RecQ5^D1/RecQ5^D2 mutant adult males do not show any obvious defects in the meiotic divisions and spermiogenesis, no gross morphological abnormalities are seen in spermatogonia, spermatocytes, spermatids or other cells in the mutant testes and active motile sperm are present. However, the apical region of the mutant testes is swelled compared to controls and the mutant testes display increased frequency of waste bags.

Embryos lacking maternally derived RecQ5 (i.e. from RecQ5^D1/RecQ5^D2 homozygous mothers), display asynchronous nuclei. Most comprised of pairs of nuclei, but sometimes more than three irregular nuclei are found to be clustered together. These pairs of abnormal nuclei are clonally generated from single parent nuclei. The parent nucleus and its daughter nuclei proceed synchronously with the surrounding nuclei in prophase, metaphase, anaphase, telophase and interphase.

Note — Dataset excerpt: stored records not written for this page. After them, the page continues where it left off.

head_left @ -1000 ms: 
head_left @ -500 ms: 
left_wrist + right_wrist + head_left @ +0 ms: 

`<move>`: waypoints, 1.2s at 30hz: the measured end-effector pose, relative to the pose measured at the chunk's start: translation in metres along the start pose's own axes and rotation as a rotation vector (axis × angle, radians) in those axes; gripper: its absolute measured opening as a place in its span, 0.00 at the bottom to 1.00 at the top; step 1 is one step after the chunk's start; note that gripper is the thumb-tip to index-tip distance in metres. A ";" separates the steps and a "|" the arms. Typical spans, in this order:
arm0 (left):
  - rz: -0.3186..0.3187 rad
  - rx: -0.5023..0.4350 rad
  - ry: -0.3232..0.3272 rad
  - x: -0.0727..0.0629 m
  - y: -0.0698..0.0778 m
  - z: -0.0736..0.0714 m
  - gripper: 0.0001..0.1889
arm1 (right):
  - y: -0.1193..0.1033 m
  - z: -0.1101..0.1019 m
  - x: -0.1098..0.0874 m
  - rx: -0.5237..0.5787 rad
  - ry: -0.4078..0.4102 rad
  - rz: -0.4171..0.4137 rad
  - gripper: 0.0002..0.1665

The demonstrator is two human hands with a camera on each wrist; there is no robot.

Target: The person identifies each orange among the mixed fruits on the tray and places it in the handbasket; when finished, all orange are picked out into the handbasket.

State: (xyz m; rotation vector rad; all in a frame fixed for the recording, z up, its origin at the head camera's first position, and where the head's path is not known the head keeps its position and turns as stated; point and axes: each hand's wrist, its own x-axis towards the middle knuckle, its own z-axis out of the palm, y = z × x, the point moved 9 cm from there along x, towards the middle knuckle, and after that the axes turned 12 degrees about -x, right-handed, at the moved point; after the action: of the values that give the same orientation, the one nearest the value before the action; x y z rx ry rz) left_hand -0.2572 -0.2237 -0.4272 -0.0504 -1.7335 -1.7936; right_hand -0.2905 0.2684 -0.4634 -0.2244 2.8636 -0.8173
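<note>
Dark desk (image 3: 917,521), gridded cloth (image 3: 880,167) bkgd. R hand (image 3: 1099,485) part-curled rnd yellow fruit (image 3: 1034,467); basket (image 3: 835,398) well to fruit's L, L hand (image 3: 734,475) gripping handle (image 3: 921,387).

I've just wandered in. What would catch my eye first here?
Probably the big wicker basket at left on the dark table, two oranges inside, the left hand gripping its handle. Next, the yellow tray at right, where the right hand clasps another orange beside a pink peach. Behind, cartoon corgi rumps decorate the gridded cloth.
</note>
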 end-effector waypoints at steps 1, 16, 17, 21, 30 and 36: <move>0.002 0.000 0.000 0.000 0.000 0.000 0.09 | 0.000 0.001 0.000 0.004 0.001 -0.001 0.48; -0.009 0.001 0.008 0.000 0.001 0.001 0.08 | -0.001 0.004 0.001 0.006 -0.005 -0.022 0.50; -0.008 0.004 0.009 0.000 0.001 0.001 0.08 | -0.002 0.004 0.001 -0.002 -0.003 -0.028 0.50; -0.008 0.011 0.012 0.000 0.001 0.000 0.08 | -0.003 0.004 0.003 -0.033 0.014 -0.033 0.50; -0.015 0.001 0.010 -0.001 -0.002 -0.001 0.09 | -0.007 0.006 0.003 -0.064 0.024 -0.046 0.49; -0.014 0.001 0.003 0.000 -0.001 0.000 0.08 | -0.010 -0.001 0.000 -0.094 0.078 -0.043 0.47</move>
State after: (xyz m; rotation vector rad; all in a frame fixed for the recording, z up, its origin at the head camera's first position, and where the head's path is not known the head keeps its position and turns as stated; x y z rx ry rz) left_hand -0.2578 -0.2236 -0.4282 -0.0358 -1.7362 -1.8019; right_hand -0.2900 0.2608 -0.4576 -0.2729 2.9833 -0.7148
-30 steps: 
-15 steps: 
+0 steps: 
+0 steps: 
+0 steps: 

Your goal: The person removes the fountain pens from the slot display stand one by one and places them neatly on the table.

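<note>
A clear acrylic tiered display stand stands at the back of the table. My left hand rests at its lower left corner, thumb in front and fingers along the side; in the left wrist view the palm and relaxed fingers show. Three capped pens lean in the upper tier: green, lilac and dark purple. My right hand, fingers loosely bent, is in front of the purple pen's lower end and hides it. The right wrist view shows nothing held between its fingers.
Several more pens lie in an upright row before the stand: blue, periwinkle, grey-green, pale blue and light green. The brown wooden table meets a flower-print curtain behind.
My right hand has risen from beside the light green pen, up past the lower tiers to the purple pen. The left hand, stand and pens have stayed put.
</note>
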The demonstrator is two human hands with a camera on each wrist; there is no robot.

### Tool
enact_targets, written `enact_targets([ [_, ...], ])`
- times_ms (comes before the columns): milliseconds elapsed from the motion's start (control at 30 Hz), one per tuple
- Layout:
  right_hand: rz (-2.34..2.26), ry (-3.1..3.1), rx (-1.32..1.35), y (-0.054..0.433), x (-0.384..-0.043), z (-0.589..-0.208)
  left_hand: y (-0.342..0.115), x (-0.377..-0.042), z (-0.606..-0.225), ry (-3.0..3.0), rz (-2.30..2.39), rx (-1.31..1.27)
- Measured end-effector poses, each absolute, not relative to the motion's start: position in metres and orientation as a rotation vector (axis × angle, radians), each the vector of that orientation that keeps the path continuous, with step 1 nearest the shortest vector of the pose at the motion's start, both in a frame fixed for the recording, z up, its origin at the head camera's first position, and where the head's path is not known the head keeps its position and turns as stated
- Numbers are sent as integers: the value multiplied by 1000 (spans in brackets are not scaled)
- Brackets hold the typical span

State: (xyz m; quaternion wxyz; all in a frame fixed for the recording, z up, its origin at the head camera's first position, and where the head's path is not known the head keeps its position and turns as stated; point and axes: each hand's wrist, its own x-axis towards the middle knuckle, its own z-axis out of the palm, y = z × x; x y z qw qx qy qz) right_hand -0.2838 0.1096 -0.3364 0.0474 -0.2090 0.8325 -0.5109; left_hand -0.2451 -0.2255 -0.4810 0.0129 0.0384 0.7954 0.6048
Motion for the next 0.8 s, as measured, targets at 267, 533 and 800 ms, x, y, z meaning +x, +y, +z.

Homozygous RecQ5^D2 mutants are viable and fertile with no apparent morphological abnormalities.

Embryos derived from RecQ5^D2 homozygous mothers display normal syncytial nuclei division. However, every mutant embryo has at least 1 abnormal nucleus at cycle 13. In addition, the irregular nuclei are round in shape, even at anaphase, whereas the other nuclei show condensed chromosomes. The irregular nuclei exit from the synchronous cycles of normal syncytial mitosis.

Embryos derived from females heterozygous for wild-type and RecQ5^D2 are similar to wild-type embryos.